Please reproduce exactly the lines from the start of the records through the one containing "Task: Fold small", and nothing more.
Record excerpts Start Marker
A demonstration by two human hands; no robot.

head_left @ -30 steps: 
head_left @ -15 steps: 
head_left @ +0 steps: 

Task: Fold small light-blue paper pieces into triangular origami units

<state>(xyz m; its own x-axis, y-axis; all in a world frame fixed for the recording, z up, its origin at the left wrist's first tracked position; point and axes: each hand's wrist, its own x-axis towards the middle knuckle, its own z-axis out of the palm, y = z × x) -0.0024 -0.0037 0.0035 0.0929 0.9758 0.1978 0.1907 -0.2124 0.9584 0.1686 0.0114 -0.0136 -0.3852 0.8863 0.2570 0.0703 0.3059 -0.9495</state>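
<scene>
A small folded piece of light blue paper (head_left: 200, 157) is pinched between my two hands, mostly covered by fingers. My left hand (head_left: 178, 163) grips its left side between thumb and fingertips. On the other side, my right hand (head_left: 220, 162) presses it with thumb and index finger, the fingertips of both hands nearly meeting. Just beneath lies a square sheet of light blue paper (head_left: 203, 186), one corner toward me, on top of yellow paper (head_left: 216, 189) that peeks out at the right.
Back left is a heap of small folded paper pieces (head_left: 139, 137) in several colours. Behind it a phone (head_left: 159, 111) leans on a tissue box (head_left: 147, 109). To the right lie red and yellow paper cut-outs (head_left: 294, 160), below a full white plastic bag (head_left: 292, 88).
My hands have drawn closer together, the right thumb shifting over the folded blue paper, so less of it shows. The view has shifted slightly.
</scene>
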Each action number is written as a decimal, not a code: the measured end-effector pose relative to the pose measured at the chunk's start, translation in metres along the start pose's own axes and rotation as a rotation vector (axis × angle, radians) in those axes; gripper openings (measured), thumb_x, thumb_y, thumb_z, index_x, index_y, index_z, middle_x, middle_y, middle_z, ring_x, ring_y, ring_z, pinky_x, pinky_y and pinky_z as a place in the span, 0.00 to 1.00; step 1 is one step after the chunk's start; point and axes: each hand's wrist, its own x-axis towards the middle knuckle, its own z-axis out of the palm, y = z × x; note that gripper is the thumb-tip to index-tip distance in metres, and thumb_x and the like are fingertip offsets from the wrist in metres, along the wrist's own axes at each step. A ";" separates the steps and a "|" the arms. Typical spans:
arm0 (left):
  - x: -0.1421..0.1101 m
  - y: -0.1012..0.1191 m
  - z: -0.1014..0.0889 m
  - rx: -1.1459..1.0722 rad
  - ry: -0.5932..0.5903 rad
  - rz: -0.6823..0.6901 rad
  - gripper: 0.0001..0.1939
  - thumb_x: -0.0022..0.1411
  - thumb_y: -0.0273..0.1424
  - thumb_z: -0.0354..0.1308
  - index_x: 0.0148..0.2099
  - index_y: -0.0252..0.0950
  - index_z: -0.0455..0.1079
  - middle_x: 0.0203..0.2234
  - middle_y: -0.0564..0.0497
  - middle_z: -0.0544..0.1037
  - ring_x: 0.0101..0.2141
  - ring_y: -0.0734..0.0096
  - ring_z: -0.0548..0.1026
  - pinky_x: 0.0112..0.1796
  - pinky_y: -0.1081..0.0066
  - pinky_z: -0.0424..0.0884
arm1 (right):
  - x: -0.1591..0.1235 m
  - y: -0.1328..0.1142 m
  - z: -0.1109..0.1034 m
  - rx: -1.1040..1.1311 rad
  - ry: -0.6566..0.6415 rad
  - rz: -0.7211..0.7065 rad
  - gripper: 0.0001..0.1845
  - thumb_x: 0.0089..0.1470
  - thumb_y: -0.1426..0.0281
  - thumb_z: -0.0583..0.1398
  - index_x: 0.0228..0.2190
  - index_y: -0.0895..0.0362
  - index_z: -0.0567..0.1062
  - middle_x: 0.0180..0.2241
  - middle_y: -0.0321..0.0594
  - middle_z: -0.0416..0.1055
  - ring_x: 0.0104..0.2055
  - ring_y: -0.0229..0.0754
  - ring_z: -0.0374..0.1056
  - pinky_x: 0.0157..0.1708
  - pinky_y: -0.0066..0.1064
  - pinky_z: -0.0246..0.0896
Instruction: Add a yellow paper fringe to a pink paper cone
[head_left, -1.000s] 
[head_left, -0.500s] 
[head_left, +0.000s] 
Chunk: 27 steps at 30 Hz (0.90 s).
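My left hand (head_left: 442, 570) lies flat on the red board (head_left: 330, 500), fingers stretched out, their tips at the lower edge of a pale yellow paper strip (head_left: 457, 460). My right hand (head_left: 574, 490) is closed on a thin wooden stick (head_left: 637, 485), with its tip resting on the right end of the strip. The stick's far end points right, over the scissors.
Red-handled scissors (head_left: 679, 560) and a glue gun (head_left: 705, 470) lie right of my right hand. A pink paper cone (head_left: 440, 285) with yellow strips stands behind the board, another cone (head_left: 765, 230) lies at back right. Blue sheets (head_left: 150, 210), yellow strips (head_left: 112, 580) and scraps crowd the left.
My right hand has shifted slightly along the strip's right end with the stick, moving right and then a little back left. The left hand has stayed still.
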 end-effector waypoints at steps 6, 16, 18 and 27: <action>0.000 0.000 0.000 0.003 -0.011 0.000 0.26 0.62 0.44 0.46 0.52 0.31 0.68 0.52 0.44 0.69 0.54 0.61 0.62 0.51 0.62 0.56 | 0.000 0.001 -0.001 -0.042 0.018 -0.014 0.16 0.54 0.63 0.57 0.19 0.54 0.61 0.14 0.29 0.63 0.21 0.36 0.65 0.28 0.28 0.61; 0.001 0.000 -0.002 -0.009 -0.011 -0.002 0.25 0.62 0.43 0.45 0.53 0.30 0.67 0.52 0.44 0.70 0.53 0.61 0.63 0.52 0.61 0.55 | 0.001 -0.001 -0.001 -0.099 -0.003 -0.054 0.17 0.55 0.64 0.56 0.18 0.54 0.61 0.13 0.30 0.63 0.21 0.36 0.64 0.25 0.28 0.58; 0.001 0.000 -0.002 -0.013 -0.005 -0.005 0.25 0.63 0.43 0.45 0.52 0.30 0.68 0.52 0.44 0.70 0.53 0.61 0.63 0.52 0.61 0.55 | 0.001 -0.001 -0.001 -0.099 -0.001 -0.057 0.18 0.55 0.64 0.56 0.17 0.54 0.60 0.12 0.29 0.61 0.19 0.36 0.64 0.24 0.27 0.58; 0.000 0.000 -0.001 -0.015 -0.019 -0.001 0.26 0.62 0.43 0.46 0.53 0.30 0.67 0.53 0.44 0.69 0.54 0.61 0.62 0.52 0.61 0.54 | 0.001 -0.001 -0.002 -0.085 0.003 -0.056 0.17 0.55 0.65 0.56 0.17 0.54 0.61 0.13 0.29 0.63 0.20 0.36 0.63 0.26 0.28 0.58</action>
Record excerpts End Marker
◆ Answer box:
A demonstration by two human hands; no robot.

head_left @ -30 steps: 
head_left @ -15 steps: 
head_left @ +0 steps: 

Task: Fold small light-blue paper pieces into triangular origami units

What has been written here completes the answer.